TASK TO CARRY OUT -> Print nothing except the lines of the listing below from the line with "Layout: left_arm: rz" to the line with "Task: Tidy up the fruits", each exactly as written, both ends included.

··········

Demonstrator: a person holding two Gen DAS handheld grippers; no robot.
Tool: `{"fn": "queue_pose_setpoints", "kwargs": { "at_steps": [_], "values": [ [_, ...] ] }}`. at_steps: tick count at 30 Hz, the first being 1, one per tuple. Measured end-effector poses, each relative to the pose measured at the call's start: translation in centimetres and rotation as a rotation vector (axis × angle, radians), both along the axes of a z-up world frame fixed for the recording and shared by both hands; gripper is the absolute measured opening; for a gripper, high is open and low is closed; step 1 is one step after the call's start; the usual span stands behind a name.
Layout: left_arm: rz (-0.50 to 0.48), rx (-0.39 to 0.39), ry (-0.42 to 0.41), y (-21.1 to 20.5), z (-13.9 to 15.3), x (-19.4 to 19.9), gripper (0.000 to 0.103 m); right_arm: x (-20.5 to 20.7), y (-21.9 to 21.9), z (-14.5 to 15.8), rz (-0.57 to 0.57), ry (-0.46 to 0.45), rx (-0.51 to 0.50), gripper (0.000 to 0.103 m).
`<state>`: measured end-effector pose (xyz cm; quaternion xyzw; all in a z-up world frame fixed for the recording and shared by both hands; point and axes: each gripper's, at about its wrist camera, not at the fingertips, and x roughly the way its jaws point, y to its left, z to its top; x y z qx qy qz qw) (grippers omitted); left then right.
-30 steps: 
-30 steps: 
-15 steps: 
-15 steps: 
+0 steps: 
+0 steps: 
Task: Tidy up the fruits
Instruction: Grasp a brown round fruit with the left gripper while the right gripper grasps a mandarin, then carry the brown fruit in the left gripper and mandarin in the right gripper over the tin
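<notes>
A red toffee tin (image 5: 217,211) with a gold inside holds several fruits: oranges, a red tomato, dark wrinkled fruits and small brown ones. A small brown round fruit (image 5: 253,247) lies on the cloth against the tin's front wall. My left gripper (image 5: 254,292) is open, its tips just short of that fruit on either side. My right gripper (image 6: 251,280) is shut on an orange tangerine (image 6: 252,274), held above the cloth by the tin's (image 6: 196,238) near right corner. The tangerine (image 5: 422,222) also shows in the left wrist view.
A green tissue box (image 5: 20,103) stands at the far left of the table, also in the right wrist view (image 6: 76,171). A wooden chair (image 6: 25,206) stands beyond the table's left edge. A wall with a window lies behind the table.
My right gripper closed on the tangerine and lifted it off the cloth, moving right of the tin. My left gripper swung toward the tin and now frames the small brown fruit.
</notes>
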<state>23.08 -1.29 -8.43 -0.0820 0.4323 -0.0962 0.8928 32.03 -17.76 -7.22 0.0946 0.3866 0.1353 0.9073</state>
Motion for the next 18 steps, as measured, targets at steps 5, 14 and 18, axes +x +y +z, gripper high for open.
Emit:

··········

RESPONSE TO THE TASK ->
Layout: left_arm: rz (-0.50 to 0.48), rx (-0.39 to 0.39), ry (-0.42 to 0.41), y (-21.1 to 20.5), z (-13.9 to 15.3), x (-19.4 to 19.9), gripper (0.000 to 0.103 m); right_arm: x (-20.5 to 20.7), y (-21.9 to 21.9), z (-14.5 to 15.8), rz (-0.57 to 0.57), ry (-0.46 to 0.45), rx (-0.51 to 0.50), gripper (0.000 to 0.103 m).
`<state>`: measured end-effector pose (xyz cm; quaternion xyzw; all in a z-up world frame fixed for the recording and shared by both hands; point and axes: each gripper's, at about its wrist camera, not at the fingertips, and x roughly the way its jaws point, y to its left, z to its top; x y z qx qy qz qw) (grippers omitted); left then right.
-30 steps: 
-30 steps: 
-15 steps: 
-15 steps: 
+0 steps: 
+0 steps: 
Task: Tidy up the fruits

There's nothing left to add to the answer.